I've added a gmail.com-specific transport, with a recipient_limit set to 2 (so 
it does not become per-recipient instead of per-domain), a concurrency limit of 
1 and a 10s rate delay. For the amount of email we send this should not be 
problematic. I'll see if we can then build up a better rep for his domain.

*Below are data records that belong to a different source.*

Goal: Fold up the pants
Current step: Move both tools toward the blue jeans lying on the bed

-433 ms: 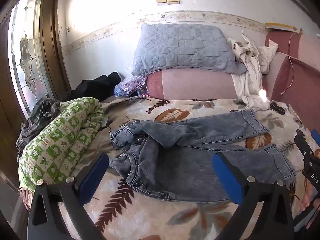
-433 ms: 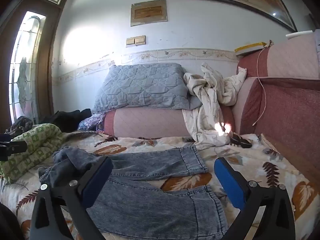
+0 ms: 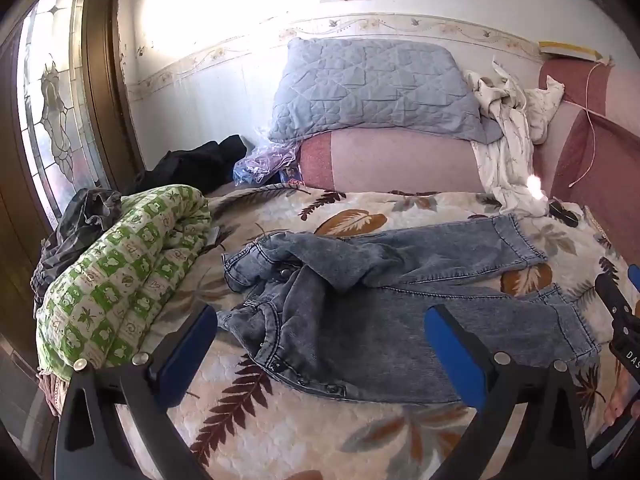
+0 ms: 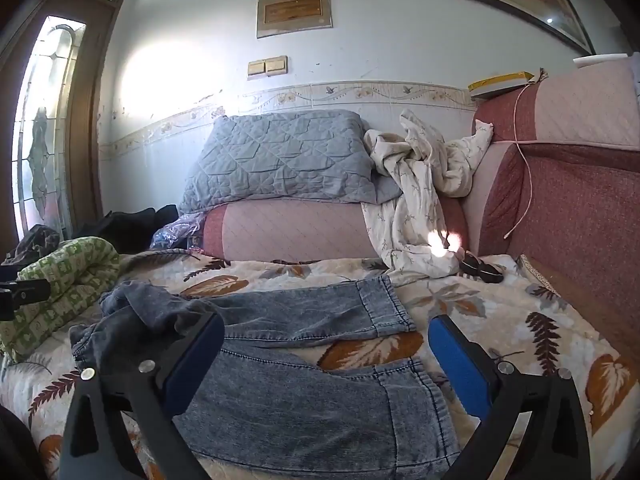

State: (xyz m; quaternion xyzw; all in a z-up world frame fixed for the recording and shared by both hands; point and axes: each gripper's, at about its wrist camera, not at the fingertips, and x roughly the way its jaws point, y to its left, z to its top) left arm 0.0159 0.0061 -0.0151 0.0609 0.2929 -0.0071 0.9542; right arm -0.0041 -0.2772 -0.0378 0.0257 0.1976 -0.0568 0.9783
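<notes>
Grey-blue denim pants point(image 3: 380, 292) lie unfolded on the leaf-print bedspread point(image 3: 320, 432), waist crumpled at the left, both legs running right. They also show in the right wrist view point(image 4: 304, 376). My left gripper point(image 3: 320, 344) is open and empty, hovering above the waist end. My right gripper point(image 4: 326, 360) is open and empty, above the near leg's cuff. The right gripper's body shows at the right edge of the left wrist view point(image 3: 618, 320).
A rolled green-and-white quilt point(image 3: 116, 276) lies left of the pants. A blue quilted pillow point(image 3: 376, 88) on a pink cushion point(image 3: 388, 160), a white cloth point(image 4: 416, 200) and dark clothes point(image 3: 192, 164) sit at the back. A red sofa back point(image 4: 568, 216) bounds the right.
Both grippers have shifted only slightly; the pants have not moved.
</notes>
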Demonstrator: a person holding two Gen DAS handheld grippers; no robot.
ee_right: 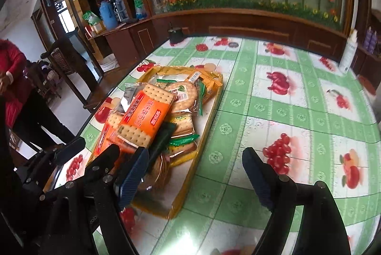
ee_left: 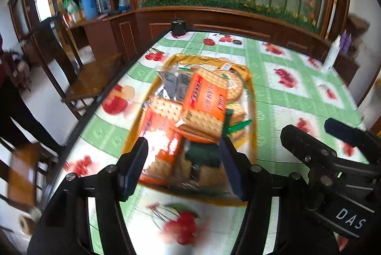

Some good comments here from everyone - thanks all.

Simon



On Sunday, December 31, 2023 07:30 AEST, Michael Orlitzky via mailop 
<mailop@mailop.org> wrote:
 On Sat, 2023-12-30 at 12:48 -0800, Randolf Richardson, Postmaster via
mailop wrote:
> If that's what the problem is, then that can easily be set with the
> following Postfix setting without the need for customization scripts:
>
> default_destination_recipient_limit = 1
>
> It may also be helpful to adjust the delivery rate, which can also
> be set in Postfix's "default_destination_rate_delay" setting


This will work, but you probably don't want to make your entire MTA
inefficient just to appease Google. Those two parameters have per-
transport counterparts,

* <transport>_destination_concurrency_limit
* <transport>_destination_rate_delay

where <transport> is the name of your transport. So, for example, you
could create a transport called "slow", and then set

* slow_destination_concurrency_limit = 1
* slow_destination_rate_delay = 2s

after which all you have to do is configure postfix to send to gmail
via the "slow" transport instead of the default one. Now gmail is slow,
but nobody else suffers.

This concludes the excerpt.